Analyse de Pierre MBAKAM NITCHEU, spécialiste de l’Amérique latine.

Le Sommet tant attendu des Chefs d’Etat d’Amérique du Sud et d’Afrique, en tous les cas, par les spécialistes de cette question, a finalement eu lieu, avec une année de retard, mais comme prévu au Venezuela, et non à Caracas, la capitale, mais à l’Ile Margarita. Il faut rappeler que le premier Sommet de ce genre avait eu lieu à Abuja (Nigeria) du 26 au 30 Novembre 2006, avec la décision de faire ces Sommets tous les deux ans, sur une base tournante, de changement de continent. Le prochain devait donc se tenir en 2008, mais il a été évoqué par les Etats africains, qu’ils convenaient mieux de participer à la réunion de l’O.M.C., à Doha (Qatar). Le premier constat est la présence de 61 pays, dont 49 pays d’Afrique, ainsi que la totalité des pays d’Amérique du Sud, soit 12 pays.

Au delà de la présence de l’ensemble des pays africains à ce Sommet, il convient d’analyser la niveau de représentation des pays, pour conclure à l’importance que les dirigeants africains accordent à ces rencontres. Côté africain, même si l’ensemble des pays était présent, on notera les absences de Madagascar et de la Guinée Conakry, pour les raisons politiques évidentes, du Liberia, ainsi que du Sahara occidental, sans bien entendu vouloir entrer dans la polémique, concernant ce dernier. En effet cet Etat est reconnu par l’Union Africaine, raison pour laquelle le Maroc n’est pas membre de l’Union Africaine.
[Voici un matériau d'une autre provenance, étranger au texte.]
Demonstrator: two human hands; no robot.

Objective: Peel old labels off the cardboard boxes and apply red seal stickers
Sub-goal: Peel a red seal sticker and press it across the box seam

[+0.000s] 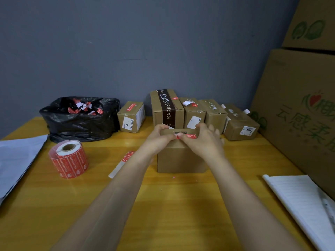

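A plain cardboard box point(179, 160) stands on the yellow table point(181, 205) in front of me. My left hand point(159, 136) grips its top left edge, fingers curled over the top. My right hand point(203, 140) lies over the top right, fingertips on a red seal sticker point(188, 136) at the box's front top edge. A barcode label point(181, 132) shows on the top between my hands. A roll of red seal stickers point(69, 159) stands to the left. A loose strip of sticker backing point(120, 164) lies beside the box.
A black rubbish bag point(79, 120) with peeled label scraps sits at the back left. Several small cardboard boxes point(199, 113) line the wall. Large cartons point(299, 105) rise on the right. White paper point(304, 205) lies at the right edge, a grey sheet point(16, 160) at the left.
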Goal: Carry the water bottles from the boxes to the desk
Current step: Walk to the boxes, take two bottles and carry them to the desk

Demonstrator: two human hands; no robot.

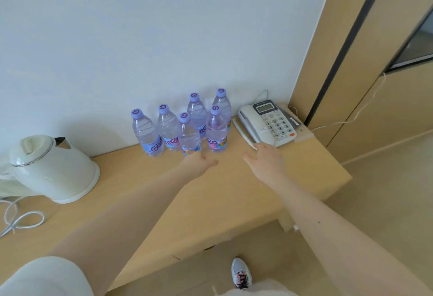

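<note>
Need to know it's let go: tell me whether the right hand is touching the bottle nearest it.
Apart. The head view shows a strip of bare desk between the right hand and the nearest bottle, which stands upright.

Six bottles (189, 131) stand on desk (145, 192) in tight bunch, at back by wall (140, 38). Phone (269, 122) just right of bottles, near desk's right end. Kettle (51, 167) far left on desk, cord (23, 220) before it. Left hand (201, 162) just before bottles. Right hand (267, 157) just before phone. Shoe (241, 272) on floor, before desk.
</note>
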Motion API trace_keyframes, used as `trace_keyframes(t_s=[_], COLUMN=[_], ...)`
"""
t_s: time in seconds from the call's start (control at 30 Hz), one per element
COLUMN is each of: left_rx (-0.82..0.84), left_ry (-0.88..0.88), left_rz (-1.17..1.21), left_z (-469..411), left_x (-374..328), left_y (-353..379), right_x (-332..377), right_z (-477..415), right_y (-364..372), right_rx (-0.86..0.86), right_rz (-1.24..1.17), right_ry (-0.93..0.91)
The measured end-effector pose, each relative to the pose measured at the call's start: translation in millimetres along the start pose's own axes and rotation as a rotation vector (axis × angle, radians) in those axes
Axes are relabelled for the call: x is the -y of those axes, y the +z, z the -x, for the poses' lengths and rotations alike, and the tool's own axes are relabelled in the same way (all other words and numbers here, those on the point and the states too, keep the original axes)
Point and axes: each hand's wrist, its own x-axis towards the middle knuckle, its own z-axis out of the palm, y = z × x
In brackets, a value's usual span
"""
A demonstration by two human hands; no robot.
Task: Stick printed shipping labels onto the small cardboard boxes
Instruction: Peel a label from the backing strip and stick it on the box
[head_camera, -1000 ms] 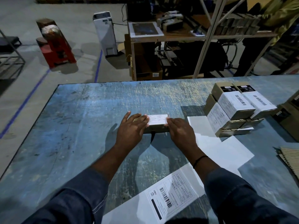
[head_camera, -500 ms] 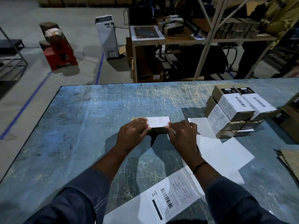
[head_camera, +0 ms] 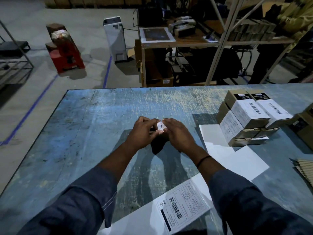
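Both hands (head_camera: pixel 144 133) (head_camera: pixel 179 135) now closer around box (head_camera: pixel 160 127).

A scratched blue table (head_camera: pixel 101 133) is seen on a grey floor (head_camera: pixel 88 17) marked with a blue line (head_camera: pixel 107 72). A red machine (head_camera: pixel 67 55) and a white unit (head_camera: pixel 116 39) are set apart on the floor. A cluttered shelf (head_camera: pixel 194 40) is placed beyond the table, and corrugated card (head_camera: pixel 304 168) is laid near its right edge.
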Motion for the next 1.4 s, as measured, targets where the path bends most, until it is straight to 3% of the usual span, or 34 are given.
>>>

Cela étant, sur les 49 pays africains, on notait la représentation au plus sommet, de 20 Etats, dont 2 « poids lourds » du continent africain : Afrique du Sud et Libye. De même, on note la présence au plus haut sommet de 8 Etats anglophones, 9 Etats francophones, un lusophone (Sao Tome et Principe) et le seul Etat hispanophone africain (la Guinée Equatoriale) + 1 Etat arabophone (la Libye). A noter les absences des Chefs d’Etat nigérian (pour cause de santé semble-t-il), le Président Umar Yar’Adua, pourtant pays hôte du premier Sommet, égyptien, le Président Hosni Moubarak. L’Egypte est pourtant un poids lourd du continent.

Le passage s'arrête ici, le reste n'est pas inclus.